| What you are asked to do |
A verbatim copy of all the data is required; the pictures should not appear in it.

| Raw data |
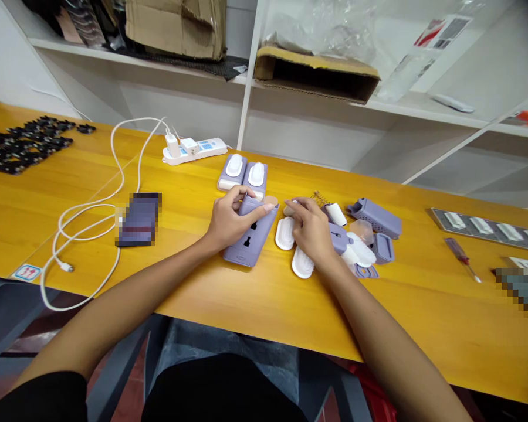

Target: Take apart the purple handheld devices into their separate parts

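My left hand [234, 215] grips a purple plastic casing [247, 243] by its upper end. Two dark keyhole-shaped slots show on the casing's face, and its lower end is low over or on the table. A pale round-ended piece [270, 200] shows at its top, beside my left thumb. My right hand [310, 228] has its fingers bent over a small white oval part [290, 209]; the fingertips are partly hidden. Beside and under that hand are a white oval cover [284, 233], another white cover [303, 264] and a purple slotted plate [338, 237].
Two purple units [233, 171] with white tops stand behind my left hand. A perforated purple shell [376, 217] lies to the right, a screwdriver [462, 258] beyond. A phone [138, 220], white cable [60, 228] and power strip [196, 151] are at left.
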`<state>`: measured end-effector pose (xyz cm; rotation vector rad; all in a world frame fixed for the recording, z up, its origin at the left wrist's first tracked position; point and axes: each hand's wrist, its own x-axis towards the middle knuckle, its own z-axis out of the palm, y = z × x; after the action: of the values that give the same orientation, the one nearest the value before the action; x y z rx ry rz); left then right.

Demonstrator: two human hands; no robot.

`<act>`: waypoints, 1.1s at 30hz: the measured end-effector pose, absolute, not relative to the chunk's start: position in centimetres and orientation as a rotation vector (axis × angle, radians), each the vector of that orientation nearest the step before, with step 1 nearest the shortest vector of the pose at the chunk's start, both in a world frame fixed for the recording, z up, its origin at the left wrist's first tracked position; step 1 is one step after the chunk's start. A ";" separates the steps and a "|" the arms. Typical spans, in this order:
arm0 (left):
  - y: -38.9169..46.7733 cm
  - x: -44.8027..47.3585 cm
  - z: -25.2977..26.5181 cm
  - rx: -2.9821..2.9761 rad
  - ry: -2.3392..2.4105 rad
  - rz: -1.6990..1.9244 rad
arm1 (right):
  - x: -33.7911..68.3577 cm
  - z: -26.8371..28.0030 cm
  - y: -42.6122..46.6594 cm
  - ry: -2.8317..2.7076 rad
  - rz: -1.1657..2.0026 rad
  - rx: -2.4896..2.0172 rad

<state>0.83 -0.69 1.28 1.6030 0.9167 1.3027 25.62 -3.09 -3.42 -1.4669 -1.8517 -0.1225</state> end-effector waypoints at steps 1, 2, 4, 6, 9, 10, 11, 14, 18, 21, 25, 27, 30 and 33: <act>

| Answer to this exercise |
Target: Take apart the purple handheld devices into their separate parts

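My left hand [234, 215] grips a purple plastic casing [247, 243] by its upper end. Two dark keyhole-shaped slots show on the casing's face, and its lower end is low over or on the table. A pale round-ended piece [270, 200] shows at its top, beside my left thumb. My right hand [310, 228] has its fingers bent over a small white oval part [290, 209]; the fingertips are partly hidden. Beside and under that hand are a white oval cover [284, 233], another white cover [303, 264] and a purple slotted plate [338, 237].
Two purple units [233, 171] with white tops stand behind my left hand. A perforated purple shell [376, 217] lies to the right, a screwdriver [462, 258] beyond. A phone [138, 220], white cable [60, 228] and power strip [196, 151] are at left.
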`<state>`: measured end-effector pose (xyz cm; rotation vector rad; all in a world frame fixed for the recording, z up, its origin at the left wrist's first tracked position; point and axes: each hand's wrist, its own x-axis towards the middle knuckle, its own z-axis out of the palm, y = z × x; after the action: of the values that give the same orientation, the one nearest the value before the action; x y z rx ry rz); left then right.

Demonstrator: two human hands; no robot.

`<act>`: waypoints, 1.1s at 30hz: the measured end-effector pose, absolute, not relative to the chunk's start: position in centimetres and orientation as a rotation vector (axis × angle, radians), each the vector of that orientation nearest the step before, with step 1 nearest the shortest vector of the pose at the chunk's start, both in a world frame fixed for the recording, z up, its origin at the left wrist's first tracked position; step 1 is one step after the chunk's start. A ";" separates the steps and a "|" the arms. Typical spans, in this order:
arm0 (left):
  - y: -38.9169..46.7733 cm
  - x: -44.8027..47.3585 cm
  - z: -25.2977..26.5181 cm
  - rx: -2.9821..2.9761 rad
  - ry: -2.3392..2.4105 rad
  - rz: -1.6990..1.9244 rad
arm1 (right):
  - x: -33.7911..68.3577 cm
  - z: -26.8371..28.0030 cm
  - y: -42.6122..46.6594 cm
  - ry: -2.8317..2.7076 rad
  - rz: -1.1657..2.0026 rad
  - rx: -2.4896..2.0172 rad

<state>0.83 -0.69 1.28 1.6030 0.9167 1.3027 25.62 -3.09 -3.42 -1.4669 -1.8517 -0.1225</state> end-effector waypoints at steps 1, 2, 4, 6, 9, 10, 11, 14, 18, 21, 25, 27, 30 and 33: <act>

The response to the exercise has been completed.